E esse é um assunto polêmico, pois muitos profissionais da área acreditam que qualquer aposentado pode, em algum momento, necessitar de auxílio, independentemente da forma como se aposentou.

Em 2018, uma decisão do Supremo Tribunal de Justiça (STJ) estendeu o direito a esse adicional para outros tipos de aposentadoria. Dessa maneira, muitos segurados que tiveram seus pedidos negados, puderam recorrer à Justiça para buscar esse direito.

Essa decisão foi mantida até março de 2019, quando, então, a Primeira Turma do Supremo Tribunal Federal (STF), suspendeu todas as ações que estavam tramitando solicitando o acréscimo de 25% para outros tipos aposentadoria. Dessa forma, os processos referentes a aposentadoria por invalidez seguiram a tramitação normal, enquanto para as demais aposentadorias todas as ações foram paralisadas.

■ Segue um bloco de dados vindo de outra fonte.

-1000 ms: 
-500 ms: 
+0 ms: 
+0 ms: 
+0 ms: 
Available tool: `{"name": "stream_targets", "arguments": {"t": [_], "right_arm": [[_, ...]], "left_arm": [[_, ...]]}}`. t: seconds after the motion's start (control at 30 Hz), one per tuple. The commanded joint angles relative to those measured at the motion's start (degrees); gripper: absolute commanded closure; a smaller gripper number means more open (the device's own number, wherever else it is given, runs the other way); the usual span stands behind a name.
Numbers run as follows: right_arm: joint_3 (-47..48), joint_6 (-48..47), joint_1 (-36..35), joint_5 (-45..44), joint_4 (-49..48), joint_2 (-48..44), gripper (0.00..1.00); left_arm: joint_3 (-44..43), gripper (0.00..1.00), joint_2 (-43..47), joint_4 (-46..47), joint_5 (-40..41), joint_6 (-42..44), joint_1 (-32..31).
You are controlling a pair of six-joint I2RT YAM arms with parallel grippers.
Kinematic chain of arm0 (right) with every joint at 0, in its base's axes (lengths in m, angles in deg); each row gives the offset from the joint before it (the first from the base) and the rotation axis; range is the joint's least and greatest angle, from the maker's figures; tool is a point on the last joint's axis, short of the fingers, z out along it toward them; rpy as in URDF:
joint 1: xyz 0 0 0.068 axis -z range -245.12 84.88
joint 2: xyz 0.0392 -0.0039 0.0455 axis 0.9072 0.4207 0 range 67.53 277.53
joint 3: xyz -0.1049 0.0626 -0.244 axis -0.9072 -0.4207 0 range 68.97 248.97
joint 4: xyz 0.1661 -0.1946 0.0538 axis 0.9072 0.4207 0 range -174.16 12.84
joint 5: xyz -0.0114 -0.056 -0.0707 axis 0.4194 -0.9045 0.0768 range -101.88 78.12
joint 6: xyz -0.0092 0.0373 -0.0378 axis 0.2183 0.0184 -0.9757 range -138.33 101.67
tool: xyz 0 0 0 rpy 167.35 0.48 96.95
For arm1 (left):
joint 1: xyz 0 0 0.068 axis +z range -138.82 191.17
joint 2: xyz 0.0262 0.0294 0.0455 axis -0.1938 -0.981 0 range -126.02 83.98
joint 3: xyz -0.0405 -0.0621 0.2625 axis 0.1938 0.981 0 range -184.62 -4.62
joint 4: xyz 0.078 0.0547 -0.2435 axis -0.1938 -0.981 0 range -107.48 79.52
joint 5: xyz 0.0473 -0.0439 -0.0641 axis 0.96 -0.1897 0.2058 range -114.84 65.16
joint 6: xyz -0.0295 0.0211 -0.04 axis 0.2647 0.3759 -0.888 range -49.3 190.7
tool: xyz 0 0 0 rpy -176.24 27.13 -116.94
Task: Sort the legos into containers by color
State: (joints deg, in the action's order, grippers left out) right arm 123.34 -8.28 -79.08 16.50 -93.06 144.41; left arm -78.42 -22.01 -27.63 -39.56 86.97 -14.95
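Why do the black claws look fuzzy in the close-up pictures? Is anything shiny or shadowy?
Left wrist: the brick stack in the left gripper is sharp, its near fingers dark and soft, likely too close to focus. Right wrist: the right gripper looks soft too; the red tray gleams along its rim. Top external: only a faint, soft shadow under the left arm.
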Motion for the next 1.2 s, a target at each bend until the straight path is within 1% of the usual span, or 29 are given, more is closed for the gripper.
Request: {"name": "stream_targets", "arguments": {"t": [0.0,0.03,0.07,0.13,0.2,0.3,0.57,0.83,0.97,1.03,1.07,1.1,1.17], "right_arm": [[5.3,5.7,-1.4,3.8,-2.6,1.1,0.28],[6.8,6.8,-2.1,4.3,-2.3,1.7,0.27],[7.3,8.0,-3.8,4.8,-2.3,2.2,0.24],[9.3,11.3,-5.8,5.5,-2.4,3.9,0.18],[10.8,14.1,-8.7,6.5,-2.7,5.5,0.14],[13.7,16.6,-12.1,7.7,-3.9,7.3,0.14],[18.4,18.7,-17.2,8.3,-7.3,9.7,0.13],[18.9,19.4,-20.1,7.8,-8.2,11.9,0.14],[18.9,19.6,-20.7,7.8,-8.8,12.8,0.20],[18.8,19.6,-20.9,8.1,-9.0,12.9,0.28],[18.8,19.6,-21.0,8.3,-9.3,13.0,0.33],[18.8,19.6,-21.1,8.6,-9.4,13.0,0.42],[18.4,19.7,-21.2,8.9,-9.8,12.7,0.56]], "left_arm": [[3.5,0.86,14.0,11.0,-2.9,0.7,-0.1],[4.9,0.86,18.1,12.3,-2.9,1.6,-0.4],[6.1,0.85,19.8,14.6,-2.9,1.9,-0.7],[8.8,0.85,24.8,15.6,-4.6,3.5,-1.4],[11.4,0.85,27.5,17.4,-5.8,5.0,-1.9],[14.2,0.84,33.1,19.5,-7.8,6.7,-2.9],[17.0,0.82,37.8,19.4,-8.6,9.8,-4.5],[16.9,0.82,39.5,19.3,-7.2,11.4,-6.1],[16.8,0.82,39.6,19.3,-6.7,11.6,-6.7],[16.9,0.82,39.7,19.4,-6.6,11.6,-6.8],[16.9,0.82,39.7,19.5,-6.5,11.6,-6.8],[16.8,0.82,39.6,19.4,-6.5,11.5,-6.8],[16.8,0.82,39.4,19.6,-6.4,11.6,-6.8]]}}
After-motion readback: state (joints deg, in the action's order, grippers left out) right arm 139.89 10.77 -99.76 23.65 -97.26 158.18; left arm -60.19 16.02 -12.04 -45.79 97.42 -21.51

Agora imagine este caso, um segurado com 65 anos de idade ao qual não possui suas contribuições para a aposentadoria por idade e que sofreu grave doença e se aposentou por invalidez. Agora podemos citar o segurado com a mesma idade e igual doença e que possua todas as contribuições para se aposentar por idade, optando, logo, por este benefício.

e ambos os segurados precisarem da assistência permanente de terceiros, será o segurado com mais contribuições o maior prejudicado, enquanto aquele com menos aportes terá o adicional de 25%.

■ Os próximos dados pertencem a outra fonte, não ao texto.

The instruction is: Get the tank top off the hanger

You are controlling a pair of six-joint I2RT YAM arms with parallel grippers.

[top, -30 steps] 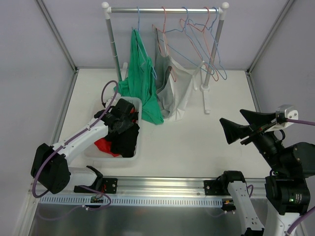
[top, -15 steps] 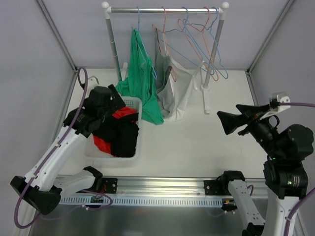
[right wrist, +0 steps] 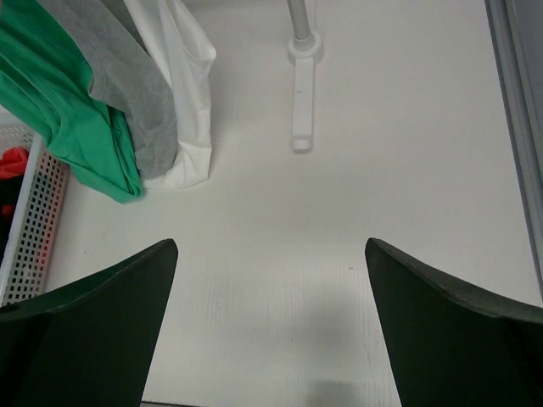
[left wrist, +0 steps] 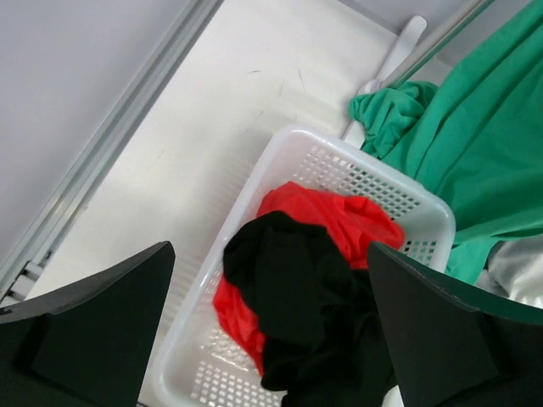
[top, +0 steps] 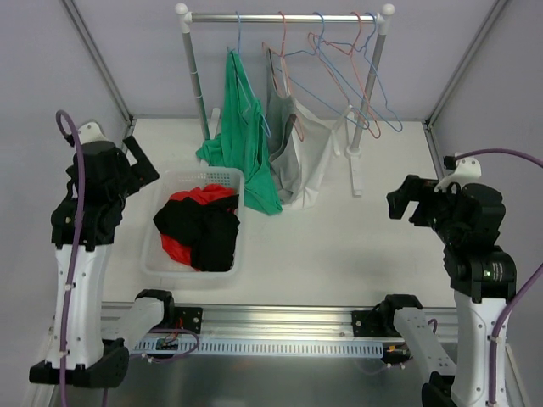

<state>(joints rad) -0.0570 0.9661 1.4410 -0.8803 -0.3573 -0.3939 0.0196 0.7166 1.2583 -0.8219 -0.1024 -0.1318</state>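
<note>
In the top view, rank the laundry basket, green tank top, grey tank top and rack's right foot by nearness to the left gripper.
From the left gripper:
1. laundry basket, just right of it
2. green tank top, rack's left end
3. grey tank top, mid-rack
4. rack's right foot, far right
</note>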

Desse modo, verificou-se uma verdadeira discriminação injustificada na concessão do adicional de 25%.

Com intuito de corrigir essa situação, o STJ e a TNU decidiram que esse acréscimo é devido a todas modalidades de aposentadoria. (Tema 982/STJ e PEDILEF 5000890-49.2014.4.04.7133)

Contudo, obviamente o processo na qual o STJ firmou a tese, acabou por parar no STF…

Na jurisprudência do STF é possível encontrar algumas decisões afirmando que a extensão do adicional de 25% às demais modalidade de aposentadoria seria uma discussão de âmbito infraconstitucional.